Copy, word for word, the lines of the entries below between the one with "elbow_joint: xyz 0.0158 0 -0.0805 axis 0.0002" and the one with "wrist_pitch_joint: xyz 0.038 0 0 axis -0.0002", inclusive, and leave out everything else.

=== Provided data ===
----------------
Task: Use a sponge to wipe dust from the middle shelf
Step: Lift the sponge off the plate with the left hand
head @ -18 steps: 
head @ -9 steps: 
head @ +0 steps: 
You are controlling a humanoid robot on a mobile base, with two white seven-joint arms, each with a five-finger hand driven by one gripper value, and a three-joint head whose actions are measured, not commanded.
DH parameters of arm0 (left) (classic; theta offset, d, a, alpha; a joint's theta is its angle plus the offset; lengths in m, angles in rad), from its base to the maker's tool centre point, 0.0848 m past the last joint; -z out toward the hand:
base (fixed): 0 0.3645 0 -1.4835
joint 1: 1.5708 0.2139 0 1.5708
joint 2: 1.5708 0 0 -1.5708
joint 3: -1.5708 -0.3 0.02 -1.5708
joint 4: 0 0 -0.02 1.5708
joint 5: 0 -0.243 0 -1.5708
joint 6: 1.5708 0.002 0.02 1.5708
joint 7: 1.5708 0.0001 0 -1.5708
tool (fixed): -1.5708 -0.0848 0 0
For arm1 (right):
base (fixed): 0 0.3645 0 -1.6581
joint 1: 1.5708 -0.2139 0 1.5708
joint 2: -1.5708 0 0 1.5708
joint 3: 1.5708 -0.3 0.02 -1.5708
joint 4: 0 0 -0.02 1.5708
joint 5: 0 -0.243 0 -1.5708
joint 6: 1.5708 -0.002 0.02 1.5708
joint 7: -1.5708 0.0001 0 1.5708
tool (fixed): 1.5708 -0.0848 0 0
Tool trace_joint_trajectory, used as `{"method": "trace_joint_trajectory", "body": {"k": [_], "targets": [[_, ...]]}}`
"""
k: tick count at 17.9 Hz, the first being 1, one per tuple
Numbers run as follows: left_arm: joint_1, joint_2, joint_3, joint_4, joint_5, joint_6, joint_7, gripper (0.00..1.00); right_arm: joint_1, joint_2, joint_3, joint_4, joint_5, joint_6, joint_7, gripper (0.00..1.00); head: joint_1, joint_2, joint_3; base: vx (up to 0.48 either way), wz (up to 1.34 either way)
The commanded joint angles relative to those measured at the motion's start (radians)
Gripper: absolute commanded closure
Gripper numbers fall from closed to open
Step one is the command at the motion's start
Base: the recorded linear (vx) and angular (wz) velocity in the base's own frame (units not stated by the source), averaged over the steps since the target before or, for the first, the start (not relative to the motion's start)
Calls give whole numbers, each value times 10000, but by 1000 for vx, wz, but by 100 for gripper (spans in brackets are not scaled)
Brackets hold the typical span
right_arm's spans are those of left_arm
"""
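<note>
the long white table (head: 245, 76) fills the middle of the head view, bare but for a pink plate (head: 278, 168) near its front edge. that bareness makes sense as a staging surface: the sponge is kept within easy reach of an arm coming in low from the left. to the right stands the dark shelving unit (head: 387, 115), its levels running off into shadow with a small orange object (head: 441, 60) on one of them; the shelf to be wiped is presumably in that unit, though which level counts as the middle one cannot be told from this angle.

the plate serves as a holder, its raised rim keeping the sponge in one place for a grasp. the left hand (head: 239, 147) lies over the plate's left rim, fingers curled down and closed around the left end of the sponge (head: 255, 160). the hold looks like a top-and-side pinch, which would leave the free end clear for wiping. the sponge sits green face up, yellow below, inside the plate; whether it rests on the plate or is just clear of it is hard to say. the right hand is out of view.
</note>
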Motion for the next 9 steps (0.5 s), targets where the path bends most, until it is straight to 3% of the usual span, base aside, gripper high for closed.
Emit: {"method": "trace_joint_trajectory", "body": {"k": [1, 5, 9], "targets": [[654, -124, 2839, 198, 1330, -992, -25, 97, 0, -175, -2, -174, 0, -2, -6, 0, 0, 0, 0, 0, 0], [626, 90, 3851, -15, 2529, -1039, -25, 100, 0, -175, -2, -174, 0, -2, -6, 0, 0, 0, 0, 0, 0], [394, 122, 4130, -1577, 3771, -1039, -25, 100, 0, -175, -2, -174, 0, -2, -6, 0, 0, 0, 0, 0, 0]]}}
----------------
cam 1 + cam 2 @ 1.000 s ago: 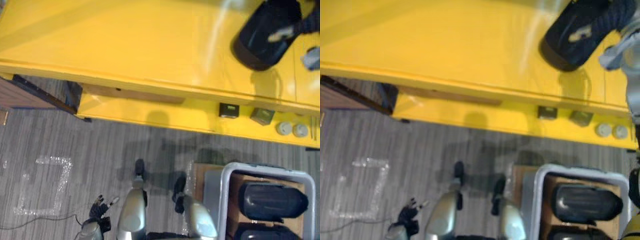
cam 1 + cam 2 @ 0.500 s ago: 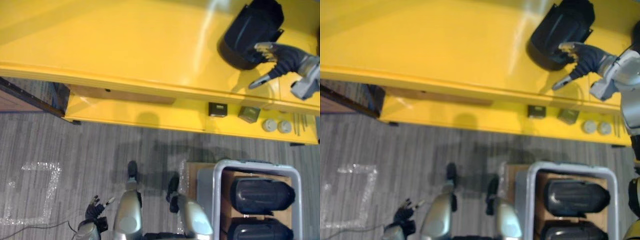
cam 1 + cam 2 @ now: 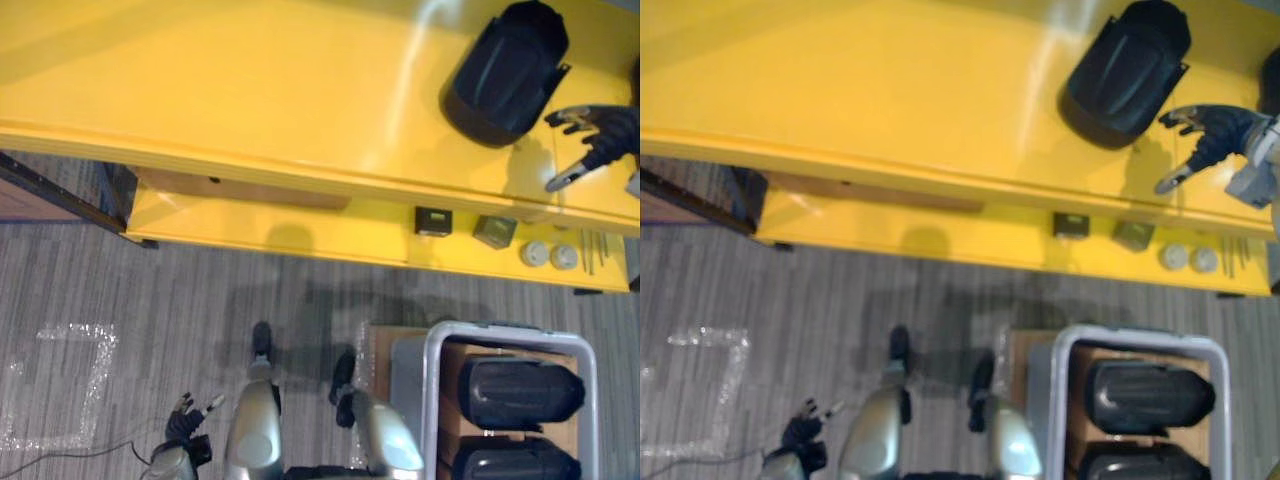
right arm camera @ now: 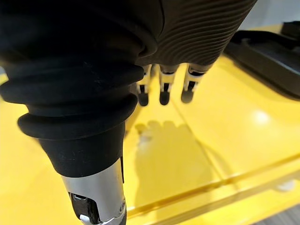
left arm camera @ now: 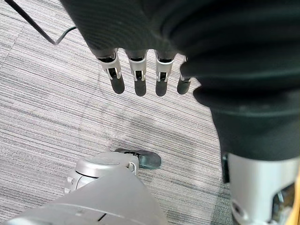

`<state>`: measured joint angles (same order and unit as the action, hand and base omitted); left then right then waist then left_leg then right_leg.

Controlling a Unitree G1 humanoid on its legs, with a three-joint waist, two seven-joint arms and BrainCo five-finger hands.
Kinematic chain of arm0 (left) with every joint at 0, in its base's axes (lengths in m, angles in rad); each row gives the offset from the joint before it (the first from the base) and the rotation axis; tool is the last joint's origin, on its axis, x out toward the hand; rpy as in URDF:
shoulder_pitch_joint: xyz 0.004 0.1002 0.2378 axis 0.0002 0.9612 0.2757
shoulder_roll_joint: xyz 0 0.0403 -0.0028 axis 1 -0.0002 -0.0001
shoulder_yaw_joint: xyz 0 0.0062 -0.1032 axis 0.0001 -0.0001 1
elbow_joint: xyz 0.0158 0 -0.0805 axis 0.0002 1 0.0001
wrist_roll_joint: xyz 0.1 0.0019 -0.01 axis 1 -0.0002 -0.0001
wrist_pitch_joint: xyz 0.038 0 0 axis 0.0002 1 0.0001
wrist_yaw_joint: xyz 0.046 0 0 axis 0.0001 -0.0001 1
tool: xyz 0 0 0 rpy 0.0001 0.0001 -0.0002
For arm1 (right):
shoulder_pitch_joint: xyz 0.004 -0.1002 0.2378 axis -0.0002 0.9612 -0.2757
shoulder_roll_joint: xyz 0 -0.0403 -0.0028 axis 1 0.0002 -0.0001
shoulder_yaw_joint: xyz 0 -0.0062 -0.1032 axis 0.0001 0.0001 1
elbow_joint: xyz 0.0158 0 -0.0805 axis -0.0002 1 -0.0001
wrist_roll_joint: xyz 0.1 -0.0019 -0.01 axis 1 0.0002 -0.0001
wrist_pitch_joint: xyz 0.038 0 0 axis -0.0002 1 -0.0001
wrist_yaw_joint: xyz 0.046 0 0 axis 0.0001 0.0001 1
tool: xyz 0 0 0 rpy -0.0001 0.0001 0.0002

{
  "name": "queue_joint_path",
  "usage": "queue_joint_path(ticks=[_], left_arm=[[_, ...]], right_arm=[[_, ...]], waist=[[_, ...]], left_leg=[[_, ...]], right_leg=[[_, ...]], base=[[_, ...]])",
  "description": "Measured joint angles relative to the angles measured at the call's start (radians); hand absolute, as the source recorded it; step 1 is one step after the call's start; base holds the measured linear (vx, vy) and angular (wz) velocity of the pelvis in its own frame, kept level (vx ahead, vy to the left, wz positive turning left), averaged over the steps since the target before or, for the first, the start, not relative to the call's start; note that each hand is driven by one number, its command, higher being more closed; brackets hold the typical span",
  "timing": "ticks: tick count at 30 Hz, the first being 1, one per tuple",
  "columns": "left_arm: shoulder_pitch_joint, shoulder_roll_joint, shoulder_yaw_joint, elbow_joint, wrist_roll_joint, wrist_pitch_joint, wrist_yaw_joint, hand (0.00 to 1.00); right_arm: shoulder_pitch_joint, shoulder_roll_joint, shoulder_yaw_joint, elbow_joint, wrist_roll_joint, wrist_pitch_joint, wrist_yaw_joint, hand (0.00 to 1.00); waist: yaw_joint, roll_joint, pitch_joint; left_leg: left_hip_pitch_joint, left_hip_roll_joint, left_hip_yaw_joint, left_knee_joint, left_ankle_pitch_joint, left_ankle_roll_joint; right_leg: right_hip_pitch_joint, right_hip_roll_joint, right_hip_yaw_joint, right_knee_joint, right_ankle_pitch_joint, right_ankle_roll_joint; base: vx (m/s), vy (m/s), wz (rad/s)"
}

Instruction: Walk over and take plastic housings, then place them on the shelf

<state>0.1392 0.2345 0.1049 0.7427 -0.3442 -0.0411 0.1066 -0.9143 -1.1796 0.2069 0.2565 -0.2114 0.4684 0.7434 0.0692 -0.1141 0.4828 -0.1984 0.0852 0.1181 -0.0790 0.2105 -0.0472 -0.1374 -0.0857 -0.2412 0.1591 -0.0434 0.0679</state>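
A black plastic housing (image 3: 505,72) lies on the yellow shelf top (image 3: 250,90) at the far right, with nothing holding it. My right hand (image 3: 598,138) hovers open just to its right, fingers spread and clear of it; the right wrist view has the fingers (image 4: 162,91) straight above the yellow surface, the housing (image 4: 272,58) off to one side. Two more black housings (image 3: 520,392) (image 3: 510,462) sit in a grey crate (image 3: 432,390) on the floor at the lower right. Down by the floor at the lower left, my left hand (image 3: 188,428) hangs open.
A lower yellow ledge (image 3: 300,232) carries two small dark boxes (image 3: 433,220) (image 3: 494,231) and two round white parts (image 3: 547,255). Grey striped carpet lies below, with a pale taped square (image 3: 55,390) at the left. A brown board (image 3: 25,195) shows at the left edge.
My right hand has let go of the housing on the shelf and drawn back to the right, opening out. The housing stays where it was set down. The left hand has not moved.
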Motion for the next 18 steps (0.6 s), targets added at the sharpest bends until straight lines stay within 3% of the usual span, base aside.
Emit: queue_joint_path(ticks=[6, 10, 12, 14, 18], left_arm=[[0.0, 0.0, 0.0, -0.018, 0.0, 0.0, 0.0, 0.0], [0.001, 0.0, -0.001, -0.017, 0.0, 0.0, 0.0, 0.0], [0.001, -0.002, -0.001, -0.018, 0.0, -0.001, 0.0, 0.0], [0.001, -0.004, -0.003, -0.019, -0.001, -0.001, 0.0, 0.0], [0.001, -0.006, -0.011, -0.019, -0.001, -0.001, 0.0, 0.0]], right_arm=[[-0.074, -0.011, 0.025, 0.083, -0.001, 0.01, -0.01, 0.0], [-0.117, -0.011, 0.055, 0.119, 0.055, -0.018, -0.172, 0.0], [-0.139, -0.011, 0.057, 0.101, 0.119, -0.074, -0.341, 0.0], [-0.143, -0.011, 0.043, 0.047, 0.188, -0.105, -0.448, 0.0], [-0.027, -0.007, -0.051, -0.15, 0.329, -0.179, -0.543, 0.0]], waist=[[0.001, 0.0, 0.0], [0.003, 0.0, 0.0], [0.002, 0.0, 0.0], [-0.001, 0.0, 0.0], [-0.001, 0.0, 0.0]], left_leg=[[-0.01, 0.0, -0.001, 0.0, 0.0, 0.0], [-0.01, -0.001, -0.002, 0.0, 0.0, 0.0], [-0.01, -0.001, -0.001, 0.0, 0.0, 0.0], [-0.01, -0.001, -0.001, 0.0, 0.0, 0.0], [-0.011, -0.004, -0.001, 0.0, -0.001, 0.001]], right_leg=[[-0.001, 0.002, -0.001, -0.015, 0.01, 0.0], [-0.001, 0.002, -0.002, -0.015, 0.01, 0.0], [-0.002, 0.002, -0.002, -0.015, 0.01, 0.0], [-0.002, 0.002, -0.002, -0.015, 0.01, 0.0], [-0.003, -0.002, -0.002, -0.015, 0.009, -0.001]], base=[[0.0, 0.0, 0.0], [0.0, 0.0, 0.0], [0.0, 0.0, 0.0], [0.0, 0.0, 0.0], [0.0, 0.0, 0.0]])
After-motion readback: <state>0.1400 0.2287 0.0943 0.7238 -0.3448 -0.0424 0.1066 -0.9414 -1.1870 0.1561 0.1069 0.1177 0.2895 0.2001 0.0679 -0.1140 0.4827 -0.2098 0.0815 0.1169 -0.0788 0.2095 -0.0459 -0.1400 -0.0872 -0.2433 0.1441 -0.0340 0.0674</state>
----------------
=== Task output ===
elbow_joint: xyz 0.0158 0 -0.0805 axis 0.0002 1 0.0001
wrist_roll_joint: xyz 0.1 0.0019 -0.01 axis 1 -0.0002 -0.0001
wrist_pitch_joint: xyz 0.038 0 0 axis 0.0002 1 0.0001
wrist_yaw_joint: xyz 0.046 0 0 axis 0.0001 -0.0001 1
tool: xyz 0 0 0 rpy 0.0001 0.0001 -0.0002
For arm1 (right):
shoulder_pitch_joint: xyz 0.004 -0.1002 0.2378 axis -0.0002 0.9612 -0.2757
shoulder_roll_joint: xyz 0 -0.0403 -0.0028 axis 1 0.0002 -0.0001
shoulder_yaw_joint: xyz 0 -0.0062 -0.1032 axis 0.0001 0.0001 1
elbow_joint: xyz 0.0158 0 -0.0805 axis -0.0002 1 -0.0001
wrist_roll_joint: xyz 0.1 -0.0019 -0.01 axis 1 0.0002 -0.0001
wrist_pitch_joint: xyz 0.038 0 0 axis -0.0002 1 -0.0001

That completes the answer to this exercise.